The ability to control our urges and impulses is arguably one thing that sets humans apart from other species. We have the capacity to think before we act. This is important as controlling inappropriate impulses is essential to function in society. Poor impulse control is exhibited when an action is performed without delay, reflection, or voluntary direction. Impulse control is impaired in numerous psychiatric and neurological conditions including Parkinson’s disease.

Impulse control is a multidimensional construct. However it can broadly be broken down into cognitive and motor domains. The cognitive domain refers to the ability to evaluate the potential consequences of a decision and modify the decision accordingly. Motor impulse control refers to the ability to suppress an inappropriate action and recruits a diverse network of motor regions throughout the brain. This control heavily relies on a region in the brain known as the basal ganglia, which is severely affected in Parkinson’s disease. However dysfunction within the basal ganglia can also have widespread effects throughout the brain via complex interactions in the motor system.

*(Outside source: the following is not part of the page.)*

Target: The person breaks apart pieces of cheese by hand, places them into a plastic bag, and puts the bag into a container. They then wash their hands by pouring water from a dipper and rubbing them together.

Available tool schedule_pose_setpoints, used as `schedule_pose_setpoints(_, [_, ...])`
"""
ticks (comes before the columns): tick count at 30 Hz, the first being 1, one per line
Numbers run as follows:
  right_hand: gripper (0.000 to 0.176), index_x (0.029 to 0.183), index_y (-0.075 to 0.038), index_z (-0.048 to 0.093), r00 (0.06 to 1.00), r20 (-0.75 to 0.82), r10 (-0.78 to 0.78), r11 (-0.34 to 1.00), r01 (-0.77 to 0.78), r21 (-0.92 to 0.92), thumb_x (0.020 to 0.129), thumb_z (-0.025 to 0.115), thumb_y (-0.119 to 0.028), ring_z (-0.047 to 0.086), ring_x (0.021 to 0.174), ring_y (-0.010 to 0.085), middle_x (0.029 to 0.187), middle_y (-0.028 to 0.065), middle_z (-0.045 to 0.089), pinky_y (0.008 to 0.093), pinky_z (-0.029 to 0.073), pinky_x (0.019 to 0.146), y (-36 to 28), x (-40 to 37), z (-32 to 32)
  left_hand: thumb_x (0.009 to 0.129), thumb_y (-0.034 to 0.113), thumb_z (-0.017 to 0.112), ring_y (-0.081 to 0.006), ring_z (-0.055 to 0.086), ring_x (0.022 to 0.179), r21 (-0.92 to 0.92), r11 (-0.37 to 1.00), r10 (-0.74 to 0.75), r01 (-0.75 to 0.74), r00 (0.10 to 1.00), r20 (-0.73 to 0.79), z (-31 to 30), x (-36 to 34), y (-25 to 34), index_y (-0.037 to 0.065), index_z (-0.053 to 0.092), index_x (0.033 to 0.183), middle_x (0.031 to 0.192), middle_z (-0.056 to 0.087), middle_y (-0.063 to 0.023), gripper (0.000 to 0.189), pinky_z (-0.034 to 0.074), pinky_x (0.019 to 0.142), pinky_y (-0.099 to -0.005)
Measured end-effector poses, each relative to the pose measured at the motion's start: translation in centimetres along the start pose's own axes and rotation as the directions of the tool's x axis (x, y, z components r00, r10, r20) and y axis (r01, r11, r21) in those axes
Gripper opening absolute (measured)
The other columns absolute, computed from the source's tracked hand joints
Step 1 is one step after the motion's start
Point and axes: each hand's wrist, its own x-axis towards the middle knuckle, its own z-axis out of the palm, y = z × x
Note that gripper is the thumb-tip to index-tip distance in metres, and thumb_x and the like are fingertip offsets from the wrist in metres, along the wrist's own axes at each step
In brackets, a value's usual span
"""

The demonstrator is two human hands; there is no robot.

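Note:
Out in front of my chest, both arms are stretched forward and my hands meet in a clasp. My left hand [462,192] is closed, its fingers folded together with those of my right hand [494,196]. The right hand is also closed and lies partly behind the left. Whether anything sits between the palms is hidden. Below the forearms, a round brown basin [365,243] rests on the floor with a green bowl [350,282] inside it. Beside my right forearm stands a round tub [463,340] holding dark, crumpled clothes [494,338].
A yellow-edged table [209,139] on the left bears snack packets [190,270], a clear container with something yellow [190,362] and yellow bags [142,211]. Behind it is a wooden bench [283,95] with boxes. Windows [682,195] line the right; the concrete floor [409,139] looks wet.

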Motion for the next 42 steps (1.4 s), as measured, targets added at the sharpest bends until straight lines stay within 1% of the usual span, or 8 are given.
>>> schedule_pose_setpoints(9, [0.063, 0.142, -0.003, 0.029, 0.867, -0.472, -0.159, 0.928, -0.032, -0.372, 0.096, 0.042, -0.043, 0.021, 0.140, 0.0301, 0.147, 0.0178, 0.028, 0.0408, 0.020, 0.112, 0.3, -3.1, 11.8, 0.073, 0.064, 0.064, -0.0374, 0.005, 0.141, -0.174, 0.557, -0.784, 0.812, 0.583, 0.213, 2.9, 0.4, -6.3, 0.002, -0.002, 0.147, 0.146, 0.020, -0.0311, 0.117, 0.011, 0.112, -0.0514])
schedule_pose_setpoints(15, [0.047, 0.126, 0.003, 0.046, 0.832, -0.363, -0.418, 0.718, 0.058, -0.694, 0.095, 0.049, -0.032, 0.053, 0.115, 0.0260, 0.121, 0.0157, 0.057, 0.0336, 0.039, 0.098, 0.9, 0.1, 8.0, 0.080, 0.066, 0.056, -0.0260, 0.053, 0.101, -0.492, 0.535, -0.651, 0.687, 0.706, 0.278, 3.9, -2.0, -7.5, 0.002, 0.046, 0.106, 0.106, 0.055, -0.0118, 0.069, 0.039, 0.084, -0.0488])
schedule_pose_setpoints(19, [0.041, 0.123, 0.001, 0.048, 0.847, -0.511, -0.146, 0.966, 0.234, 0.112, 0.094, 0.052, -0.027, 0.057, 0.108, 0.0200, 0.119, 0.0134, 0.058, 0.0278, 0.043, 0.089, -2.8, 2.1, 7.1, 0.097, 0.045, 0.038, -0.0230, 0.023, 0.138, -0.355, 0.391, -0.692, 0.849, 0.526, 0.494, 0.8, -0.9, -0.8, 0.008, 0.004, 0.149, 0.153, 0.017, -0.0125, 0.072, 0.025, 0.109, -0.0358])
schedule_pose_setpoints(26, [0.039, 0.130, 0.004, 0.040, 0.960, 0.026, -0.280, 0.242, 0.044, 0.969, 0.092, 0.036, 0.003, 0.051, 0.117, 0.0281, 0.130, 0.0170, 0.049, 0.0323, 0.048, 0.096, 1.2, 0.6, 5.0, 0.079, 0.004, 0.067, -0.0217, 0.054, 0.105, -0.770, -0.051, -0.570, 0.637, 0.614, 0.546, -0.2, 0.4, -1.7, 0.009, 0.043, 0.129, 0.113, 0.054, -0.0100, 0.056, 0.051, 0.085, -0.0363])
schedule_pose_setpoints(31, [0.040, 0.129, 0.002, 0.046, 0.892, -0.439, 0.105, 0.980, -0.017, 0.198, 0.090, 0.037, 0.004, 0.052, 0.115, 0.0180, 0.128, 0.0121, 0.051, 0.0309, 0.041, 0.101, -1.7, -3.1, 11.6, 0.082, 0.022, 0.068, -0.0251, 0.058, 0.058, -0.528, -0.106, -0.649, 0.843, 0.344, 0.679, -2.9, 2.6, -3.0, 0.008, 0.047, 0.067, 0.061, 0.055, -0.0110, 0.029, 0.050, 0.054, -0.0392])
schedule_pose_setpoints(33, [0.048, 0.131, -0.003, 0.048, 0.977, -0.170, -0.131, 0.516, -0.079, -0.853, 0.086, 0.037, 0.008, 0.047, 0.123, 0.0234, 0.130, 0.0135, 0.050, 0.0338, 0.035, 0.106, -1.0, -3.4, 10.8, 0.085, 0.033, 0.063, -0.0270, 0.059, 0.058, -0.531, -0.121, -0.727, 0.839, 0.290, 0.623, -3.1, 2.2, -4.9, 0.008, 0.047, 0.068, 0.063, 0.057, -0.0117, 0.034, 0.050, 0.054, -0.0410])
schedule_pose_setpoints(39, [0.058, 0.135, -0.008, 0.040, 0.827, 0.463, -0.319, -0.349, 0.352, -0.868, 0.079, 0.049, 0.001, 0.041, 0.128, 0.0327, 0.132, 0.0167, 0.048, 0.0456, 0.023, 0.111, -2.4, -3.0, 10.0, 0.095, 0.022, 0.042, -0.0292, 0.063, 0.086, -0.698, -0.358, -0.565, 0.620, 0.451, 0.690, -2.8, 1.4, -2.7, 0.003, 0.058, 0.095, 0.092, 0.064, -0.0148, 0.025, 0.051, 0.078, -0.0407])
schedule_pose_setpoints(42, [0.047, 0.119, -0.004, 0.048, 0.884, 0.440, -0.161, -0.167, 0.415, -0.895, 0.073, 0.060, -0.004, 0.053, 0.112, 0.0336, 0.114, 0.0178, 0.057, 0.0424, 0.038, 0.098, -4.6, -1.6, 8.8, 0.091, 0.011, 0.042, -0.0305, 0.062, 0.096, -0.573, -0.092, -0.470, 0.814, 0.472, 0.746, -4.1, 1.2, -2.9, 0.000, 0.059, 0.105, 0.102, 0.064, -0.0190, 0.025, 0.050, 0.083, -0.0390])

The current project aims to investigate neural mechanisms underlying impaired motor impulse control in Parkinson’s disease. We will do this by employing a combination of behavioural and neurophysiological techniques including non-invasive brain stimulation (e.g. transcranial magnetic stimulation) and electromyography. Studies will involve Parkinson’s disease patients and healthy adults as control participants.

The project will be supervised by Dr Hayley MacDonald and Dr Craig McAllister, and conducted in the School of Sport, Exercise and Rehabilitation Sciences.

1. A good first degree (2.1 or above) in neuroscience, psychology, biosciences or a related subject.
2. A strong interest in human neurophysiology and working with human participants.
3. Excellent communication skills.
4. English language certificate (English at GCSE or equivalent)

1. Experience working with older adults and patients.
2. Excellent research methods skills.

Funding Notes

Applications from UK, EU and overseas students are welcome. We welcome applicants who are either self-funded or planning to apply for scholarships. If the applicant identifies a suitable PhD scholarship, the PI will be happy to work with the student in the proposal stage (please email the PI).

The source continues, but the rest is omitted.